■ **Problem statement**
In the listing below, locate the line that contains "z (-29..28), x" and the line that contains "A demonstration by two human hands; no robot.". Restate word for word those two lines and every line between them, and nothing else.

+++

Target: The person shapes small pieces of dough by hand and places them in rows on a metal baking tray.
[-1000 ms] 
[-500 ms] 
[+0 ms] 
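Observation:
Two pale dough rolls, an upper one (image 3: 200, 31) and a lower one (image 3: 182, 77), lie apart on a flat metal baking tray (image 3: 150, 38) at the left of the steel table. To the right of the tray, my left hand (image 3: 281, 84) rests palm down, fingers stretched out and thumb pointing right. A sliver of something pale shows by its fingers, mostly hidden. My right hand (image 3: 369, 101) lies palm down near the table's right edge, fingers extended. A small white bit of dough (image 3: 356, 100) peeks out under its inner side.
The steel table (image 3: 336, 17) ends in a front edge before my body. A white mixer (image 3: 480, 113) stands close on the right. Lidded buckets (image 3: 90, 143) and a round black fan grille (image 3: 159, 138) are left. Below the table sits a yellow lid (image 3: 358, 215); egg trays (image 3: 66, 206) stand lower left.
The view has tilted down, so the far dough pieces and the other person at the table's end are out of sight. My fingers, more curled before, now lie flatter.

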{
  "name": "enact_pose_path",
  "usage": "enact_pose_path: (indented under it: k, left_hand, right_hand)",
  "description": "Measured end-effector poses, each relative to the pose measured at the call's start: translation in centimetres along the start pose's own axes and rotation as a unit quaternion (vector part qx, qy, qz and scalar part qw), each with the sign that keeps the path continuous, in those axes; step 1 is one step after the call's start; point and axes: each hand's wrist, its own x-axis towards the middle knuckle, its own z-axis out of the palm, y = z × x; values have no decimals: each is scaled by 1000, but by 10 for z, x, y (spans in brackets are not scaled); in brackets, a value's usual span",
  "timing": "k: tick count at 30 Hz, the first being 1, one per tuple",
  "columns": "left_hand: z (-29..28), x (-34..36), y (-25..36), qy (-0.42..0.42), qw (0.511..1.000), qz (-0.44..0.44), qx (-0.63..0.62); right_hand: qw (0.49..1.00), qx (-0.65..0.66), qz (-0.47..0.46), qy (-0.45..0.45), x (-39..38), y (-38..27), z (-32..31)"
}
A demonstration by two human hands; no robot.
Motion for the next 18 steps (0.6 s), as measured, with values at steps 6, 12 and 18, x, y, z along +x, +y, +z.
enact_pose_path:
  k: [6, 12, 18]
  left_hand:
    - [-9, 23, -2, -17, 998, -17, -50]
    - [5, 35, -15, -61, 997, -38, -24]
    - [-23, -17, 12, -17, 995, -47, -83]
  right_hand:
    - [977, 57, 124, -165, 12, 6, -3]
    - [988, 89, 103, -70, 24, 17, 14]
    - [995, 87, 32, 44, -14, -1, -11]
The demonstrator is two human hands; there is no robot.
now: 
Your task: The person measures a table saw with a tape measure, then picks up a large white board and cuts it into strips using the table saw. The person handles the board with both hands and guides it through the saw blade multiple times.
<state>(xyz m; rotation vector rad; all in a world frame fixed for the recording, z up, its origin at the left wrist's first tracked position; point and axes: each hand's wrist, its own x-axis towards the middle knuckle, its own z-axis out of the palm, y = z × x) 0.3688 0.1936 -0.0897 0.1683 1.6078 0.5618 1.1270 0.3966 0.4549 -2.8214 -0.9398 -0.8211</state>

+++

■ **Exercise output**
  "columns": "left_hand: z (-29..28), x (-34..36), y (-25..36), qy (-0.42..0.42), qw (0.511..1.000), qz (-0.44..0.44), qx (-0.63..0.62); right_hand: qw (0.49..1.00), qx (-0.65..0.66), qz (-0.47..0.46), qy (-0.45..0.45), x (-39..38), y (-38..27), z (-32..31)"
}
A demonstration by two human hands; no robot.

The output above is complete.